А страх, он прошел, как проходит все плохое, когда рядом появляется небезразличный для тебя человек.

***


Следующей день выдался пасмурным. Солнце скрылось за облаками, которые с каждым часом сгущались. Небо превращалось в серое пятно. Ветер дул сильно, подчиняя себе деревья, что гнулись под его силой.

— Надо переждать, — сказал Саша, глянув в который раз на небо. Я кивнула и продолжила доедать завтрак, который состоял из консерв и ломтика черного хлеба, что уже успел немного очерстветь за эти дни.

— Ты говоришь, они сегодня должны быть где-то поблизости? — спросила я, оглядываясь вокруг в надежде, что сейчас выбежит Анфиса и обнимет меня так сильно, как никто еще не обнимал. Но все было по-прежнему тихо.

— Да. Но, возможно, они решили тоже переждать, — предположил он. — Все идет не так, к сожалению, — его голос дрогнул на одну секунду.
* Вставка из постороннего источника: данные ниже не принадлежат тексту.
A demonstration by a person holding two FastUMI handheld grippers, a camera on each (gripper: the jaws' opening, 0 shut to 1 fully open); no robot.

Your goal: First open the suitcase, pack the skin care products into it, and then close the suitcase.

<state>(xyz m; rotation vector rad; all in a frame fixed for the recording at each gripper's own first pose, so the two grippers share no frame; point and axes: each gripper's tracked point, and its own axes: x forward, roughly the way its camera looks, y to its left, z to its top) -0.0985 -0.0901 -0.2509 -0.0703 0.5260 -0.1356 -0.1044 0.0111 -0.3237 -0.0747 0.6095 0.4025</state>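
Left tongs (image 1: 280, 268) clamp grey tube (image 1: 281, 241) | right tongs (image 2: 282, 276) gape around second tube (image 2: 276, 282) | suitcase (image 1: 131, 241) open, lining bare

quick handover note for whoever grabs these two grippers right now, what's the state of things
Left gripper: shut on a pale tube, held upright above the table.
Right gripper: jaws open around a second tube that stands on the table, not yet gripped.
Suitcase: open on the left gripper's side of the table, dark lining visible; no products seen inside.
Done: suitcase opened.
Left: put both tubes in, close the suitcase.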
— Все будет хорошо, — я взяла его руку в свою, он грустно улыбнулся. — Это все погода, уверена. Если бы было солнце, мы уже были в пути, да? — я старалась его разговорить, но он лишь молча кивал. А наши пальцы все так же были переплетены, правда я не чувствовала тот жар, что исходил от них вчера.

Похоже, и правда погода сказывалась. Но я была даже рада, что не надо снова пробираться через деревья, чувствовать, как сучья больно врезаются в руки, ноги, да и побыть рядом с Сашей наедине было… приятно.

Прошло примерно два часа. Мы молча сидели в палатке, каждый думал о своем, как вдруг послышались чьи-то голоса. Я встрепенулась и готова была уже выйти, как Саша схватил мою руку и показал знаком, чтобы я молчала. Мы оба прислушались.

— Я, черт побери, устал уже! Сколько можно ходить по этому лесу! — послышался раздраженный голос Антона. Я облегчено вздохнула и быстро вынырнула из палатки.

— Ребята! — выкрикнула я, подбегая к ним. Эмоции переполняли меня. Казалось, что вот конец всем страданием и страху.

— Лизка! — прокричали они все вместе и принялись меня обнимать. Мы больше не были просто разбросанными парочками, которым безразличны все остальные, мы стали командой. Природа действительно сближает. А слезы лились из глаз, и я не могла их остановить. Внутри все бушевало.

— А вот и наш главарь, — с сарказмам сказал Антон, увидев, как Саша подходит к нам. — Ну как поживаешь? Совесть не мучает, а? Ничего, что мы уже пару дней по этому лесу ходим просто так? Почему ты не сказал, что в нашей стороне нет никакой связи, а? Зачем нужна была вся это трагедия насчет Лены? Ну да, похитили её, и что с того? Зачем нам её спасать, объясни? Господи, да кому я говорю?! Ты же просто толстяк, который только и умеет поедать все. Я-то думал, и правда умный чел, а оказался придурком, — Антон кричал, просто кричал. Его голос был переполнен гневом, болью и разочарованием. Казалось, даже природа поняла его боль: ветер подул сильнее, небо стало очень темным. — Ну так что скажешь, толстяк? — спросил он. А мое сердце екнуло.